Writer Barbara Hurd feels these fears, too, but she’s determined to grope her way through them — and to take the rest of us along with her. The first chapter of Entering the Stone describes her terrifying introduction to caving, a belly-crawl through a tight cave entranceway near her home in western Maryland. Midway through, she was suddenly paralyzed by the feeling that “something was moving toward me, not stone, not anything I could see, maybe sound, maybe wind, and then something else: the Mack truck that barreled into my cousin’s car moments before his death.”

Hurd slowly found her way back to caving after this harrowing experience, and little by little she discovered courage, and even comfort, in the dark. She traveled from western Maryland to southern Oregon to coastal India, exploring caves with the guidance of experts and friends. In the dozen essays that make up Entering the Stone, she introduces the cave-illiterate to, among other things, a wonderful new vocabulary: The “twilight zone” of caves, she writes, has its own unique fauna, composed of both troglophiles (“cave lovers,” animals that depend on darkness and damp) and trogloxenes (the word means, roughly, “cave stranger” and refers to bears, bats, and other animals that take temporary shelter in caves). “The twilight zone is the place of exchange,” she writes, “the marketplace where things trucked in from the outside country get dribbled, shed, or excreted.”

Kartchner Caverns.

Photo: Arizona State Parks.

Hurd describes not only the caves themselves but also the dilemmas of cave conservation, best illustrated by the recently opened Kartchner Caverns State Park in southern Arizona. The discoverers of Kartchner kept the spectacularly ornate cave secret for years, but eventually decided that the best way to protect it from vandals would be to turn it into a well-regulated attraction. Now, nearly three decades after the cave was discovered, Kartchner is in many ways an archetypal “show cave.” Even though Kartchner’s visitors are managed with a near-fanatic attention to detail, the crowds inevitably leave behind cave-damaging flakes of skin and flecks of cotton lint.
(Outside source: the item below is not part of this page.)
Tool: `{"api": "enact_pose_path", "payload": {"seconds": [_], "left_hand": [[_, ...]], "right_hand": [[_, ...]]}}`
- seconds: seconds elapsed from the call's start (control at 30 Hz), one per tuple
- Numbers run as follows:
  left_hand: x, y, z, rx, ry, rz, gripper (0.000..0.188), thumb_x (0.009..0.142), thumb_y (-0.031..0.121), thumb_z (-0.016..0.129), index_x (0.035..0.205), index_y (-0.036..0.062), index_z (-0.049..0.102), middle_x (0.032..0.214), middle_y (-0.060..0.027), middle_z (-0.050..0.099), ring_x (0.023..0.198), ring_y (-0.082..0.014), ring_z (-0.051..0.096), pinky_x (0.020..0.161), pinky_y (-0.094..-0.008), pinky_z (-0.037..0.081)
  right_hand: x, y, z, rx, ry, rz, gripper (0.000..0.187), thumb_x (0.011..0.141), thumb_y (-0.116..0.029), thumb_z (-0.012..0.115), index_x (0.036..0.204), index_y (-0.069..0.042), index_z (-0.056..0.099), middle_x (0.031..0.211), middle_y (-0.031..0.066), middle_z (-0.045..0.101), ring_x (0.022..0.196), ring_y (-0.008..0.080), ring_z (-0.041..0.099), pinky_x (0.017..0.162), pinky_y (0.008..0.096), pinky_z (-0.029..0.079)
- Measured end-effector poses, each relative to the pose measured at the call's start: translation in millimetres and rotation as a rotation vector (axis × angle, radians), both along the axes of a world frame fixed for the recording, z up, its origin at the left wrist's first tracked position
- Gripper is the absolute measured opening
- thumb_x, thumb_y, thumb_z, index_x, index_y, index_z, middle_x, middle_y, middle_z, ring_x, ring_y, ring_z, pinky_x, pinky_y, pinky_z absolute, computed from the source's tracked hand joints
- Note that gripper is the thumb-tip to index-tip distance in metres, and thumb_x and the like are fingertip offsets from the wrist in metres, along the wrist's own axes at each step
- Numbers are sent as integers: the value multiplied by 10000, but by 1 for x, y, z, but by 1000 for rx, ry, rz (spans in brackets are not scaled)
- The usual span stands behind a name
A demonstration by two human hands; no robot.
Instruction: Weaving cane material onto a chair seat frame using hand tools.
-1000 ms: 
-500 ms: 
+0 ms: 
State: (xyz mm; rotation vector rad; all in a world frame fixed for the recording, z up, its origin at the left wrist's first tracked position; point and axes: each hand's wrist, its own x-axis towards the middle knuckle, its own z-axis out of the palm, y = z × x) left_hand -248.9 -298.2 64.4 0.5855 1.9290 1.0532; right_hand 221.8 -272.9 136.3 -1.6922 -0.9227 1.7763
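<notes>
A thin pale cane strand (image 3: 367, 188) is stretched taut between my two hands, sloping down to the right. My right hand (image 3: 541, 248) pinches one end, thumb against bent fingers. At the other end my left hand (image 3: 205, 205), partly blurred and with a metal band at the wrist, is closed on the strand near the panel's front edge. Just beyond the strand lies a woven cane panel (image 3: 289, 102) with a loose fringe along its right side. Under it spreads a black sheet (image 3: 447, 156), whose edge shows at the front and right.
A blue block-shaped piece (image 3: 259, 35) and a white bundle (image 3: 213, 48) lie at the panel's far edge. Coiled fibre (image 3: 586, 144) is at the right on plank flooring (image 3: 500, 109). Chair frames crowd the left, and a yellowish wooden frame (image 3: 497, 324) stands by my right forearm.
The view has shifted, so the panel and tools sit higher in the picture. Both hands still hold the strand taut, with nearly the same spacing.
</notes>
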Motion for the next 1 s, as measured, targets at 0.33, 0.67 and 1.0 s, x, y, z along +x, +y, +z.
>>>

Maybe that’s why, in a later essay, one of Hurd’s guides dismisses all such highly decorated caves, preferring a relatively humdrum river cave. “He likes his caves less adorned, less vulnerable to human mutilation,” Hurd writes.

Though Hurd’s essays are grounded in her physical experiences with the rock, she travels far into the metaphorical. The odd subterranean substance called “moonmilk” — an oozy deposit of calcite crystals — leads her to scrutinize the human fascination with shape-shifting and the transformative effect caves have on some people. Her visit to India’s artificial Elephanta Cave, where huge basalt figures of Shiva and Parvati tower over tourists and worshippers, inspires her to ponder the power of the unknown and unsaid. She also reflects on the darkness in her own life — the death of her father, and the terminal illness of her lifelong best friend — as she ventures further underground.

Hurd meets a succession of fascinating cave researchers and recreational spelunkers during her journeys, but they aren’t plumbed quite so deeply as the caves she visits; I found myself wanting to know more about the motivations and above-ground lives of these extremely varied explorers. Perhaps Hurd’s somewhat shadowy characters are more appropriate to her subject, however. Underground, veteran cavers tell her, humans are stripped of the tags and titles that define us in the daylight, the superficial details that distinguish us from one another. The “great equalizer” of darkness, they say, is one of caving’s deepest thrills.

“Only one thing matters in there, and it’s not your job, not your looks which nobody can see anyway, not your degrees or the speed of your Internet access,” Hurd writes. “You could be inching on your behind down scrabbly slope in the mostly-dark next to the Queen of England and you’d never know it. The only thing that matters in a cave, they told me, is your ability to stay calm in dark spaces.”